Marijuana use by young Americans hit record levels last year, and use of hallucinogens is also on the rise, according to a new study.
Of the 5,000 young adults ages 19 to 30 surveyed, 43 percent said they had used marijuana in the past year, up from 34 percent in 2016 and 29 percent in 2011, according to the University of Michigan’s “Monitoring the Future” study.
Twenty-nine percent reported using marijuana in the past month of 2021, up from 21 percent in 2016 and 17 percent in 2011.
Daily marijuana use increased from 6 percent in 2011 to 8 percent in 2016 to 11 percent in 2021.
The authors of the study, which was funded by the National Institutes of Health, said the figures for marijuana use in 2021 were the “highest levels on record since these trends were first monitored in 1988.”

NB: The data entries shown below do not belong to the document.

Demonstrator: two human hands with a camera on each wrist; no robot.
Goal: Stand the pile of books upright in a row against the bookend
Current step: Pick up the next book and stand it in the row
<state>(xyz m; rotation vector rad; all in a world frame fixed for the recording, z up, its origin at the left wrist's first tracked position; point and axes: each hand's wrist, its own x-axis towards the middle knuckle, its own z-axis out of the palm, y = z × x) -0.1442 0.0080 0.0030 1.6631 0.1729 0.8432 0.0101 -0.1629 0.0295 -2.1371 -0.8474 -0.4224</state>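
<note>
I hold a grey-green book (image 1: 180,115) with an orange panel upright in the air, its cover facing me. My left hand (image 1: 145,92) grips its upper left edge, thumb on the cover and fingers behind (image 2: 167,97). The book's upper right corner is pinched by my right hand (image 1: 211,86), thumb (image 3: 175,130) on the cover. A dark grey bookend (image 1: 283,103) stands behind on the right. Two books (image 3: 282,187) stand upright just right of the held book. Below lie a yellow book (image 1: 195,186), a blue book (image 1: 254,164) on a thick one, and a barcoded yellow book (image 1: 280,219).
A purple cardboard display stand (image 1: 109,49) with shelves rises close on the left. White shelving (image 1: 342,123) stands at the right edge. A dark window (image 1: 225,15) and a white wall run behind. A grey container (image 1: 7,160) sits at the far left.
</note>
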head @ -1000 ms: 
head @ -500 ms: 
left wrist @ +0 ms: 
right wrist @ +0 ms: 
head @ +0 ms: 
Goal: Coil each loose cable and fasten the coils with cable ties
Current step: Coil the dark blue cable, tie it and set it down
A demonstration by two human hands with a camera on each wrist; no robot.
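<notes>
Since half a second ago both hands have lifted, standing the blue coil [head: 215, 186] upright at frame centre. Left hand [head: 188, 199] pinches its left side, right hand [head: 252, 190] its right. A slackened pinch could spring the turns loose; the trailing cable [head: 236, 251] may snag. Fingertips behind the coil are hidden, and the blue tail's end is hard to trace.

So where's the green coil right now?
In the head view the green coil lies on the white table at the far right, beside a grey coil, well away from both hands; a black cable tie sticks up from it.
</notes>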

As for hallucinogens, eight percent of young adults reported using LSD, MDMA, mescaline, peyote, “shrooms,” or PCP in the past year, up from five percent in 2016 and three percent in 2011.
Almost 82 percent of respondents said they had drunk alcohol in the past 12 months, down slightly from 83.5 percent in 2016 and 83.8 percent in 2011.
The study didn’t identify reasons for the increase in marijuana use among young adults, but recreational cannabis is now legal in nearly 20 states.